PROBLEM TO WORK ON:
Work out how many lines in the listing below include the word "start"; answer with the number alone.

___

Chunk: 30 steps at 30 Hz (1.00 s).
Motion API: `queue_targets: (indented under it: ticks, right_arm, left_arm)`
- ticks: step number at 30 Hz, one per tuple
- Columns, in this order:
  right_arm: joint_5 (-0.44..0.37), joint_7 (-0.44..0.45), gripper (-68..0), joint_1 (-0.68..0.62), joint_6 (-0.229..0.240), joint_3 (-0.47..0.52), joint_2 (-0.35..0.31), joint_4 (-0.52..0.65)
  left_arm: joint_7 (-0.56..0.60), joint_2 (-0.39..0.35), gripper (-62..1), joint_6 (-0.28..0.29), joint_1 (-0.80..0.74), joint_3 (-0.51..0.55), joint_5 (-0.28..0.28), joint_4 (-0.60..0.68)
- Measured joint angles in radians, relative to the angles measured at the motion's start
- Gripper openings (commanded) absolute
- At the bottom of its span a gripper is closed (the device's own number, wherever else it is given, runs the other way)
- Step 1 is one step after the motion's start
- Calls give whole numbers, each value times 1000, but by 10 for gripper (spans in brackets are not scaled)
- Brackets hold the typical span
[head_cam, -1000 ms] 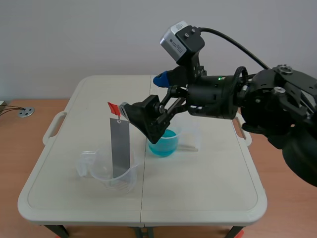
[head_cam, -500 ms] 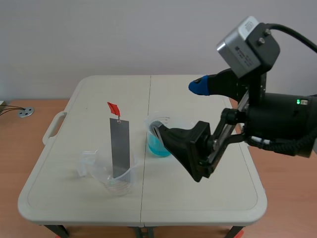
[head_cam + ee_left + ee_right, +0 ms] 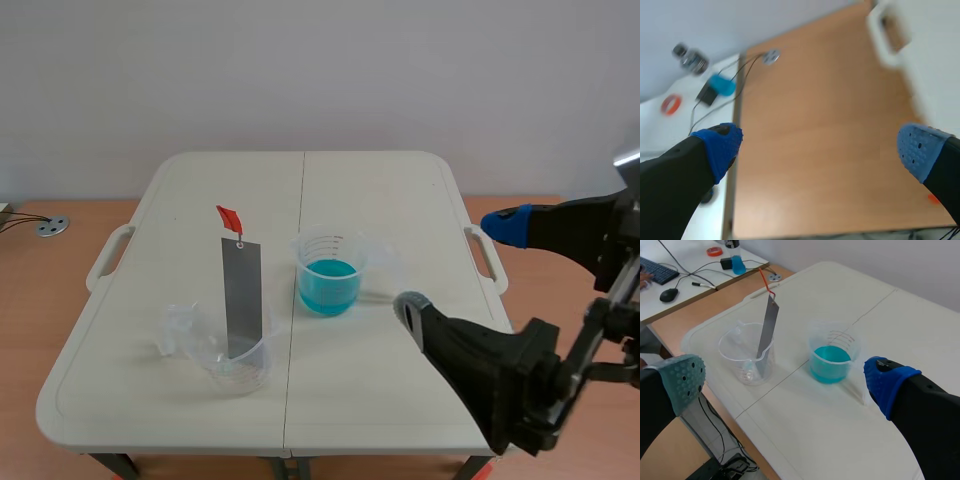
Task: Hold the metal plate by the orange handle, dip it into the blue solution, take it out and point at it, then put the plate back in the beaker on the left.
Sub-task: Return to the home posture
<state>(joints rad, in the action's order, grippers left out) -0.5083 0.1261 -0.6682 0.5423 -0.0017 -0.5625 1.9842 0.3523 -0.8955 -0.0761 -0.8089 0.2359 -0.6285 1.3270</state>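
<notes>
The grey metal plate (image 3: 241,295) leans upright in the clear beaker (image 3: 232,362) on the table's left half, its orange handle (image 3: 228,216) at the top. The beaker of blue solution (image 3: 329,272) stands to its right, near the middle. My right gripper (image 3: 458,265) hangs open over the table's right front, well clear of both beakers. From the right wrist, the plate (image 3: 766,327), clear beaker (image 3: 747,357) and blue solution (image 3: 831,361) lie ahead of that open, empty gripper (image 3: 785,380). My left gripper (image 3: 820,145) is open and empty over the wooden floor.
The white folding table (image 3: 400,200) has side handles (image 3: 486,258); one handle (image 3: 887,35) shows ahead of the left gripper. A desk with keyboard, mouse and cables (image 3: 685,270) stands beyond the table's left side. Cables (image 3: 735,82) lie on the floor.
My right gripper has pulled back from beside the plate's orange handle, moving right and down toward the table's right front. The plate and both beakers have stayed put.
</notes>
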Motion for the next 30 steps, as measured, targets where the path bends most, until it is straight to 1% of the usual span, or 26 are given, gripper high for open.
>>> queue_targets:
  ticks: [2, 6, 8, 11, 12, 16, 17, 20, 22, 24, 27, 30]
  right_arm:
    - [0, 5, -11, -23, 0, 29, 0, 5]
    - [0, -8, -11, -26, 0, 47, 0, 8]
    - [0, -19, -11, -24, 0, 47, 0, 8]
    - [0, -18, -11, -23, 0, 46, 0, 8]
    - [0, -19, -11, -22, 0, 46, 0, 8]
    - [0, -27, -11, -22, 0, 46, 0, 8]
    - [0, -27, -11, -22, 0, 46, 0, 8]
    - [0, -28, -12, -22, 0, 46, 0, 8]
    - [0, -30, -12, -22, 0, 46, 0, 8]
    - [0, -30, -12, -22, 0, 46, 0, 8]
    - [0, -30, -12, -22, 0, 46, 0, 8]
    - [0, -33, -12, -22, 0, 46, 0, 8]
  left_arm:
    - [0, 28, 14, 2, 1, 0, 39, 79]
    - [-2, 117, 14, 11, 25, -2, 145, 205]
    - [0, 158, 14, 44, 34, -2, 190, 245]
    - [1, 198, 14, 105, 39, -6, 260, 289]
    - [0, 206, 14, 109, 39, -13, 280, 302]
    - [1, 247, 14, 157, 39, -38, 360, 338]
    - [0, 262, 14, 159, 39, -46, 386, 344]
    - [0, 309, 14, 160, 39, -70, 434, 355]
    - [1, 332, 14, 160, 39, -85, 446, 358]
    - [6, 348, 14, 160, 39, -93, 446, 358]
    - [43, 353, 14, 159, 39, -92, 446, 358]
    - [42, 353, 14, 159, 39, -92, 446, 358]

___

ANSWER BELOW:
2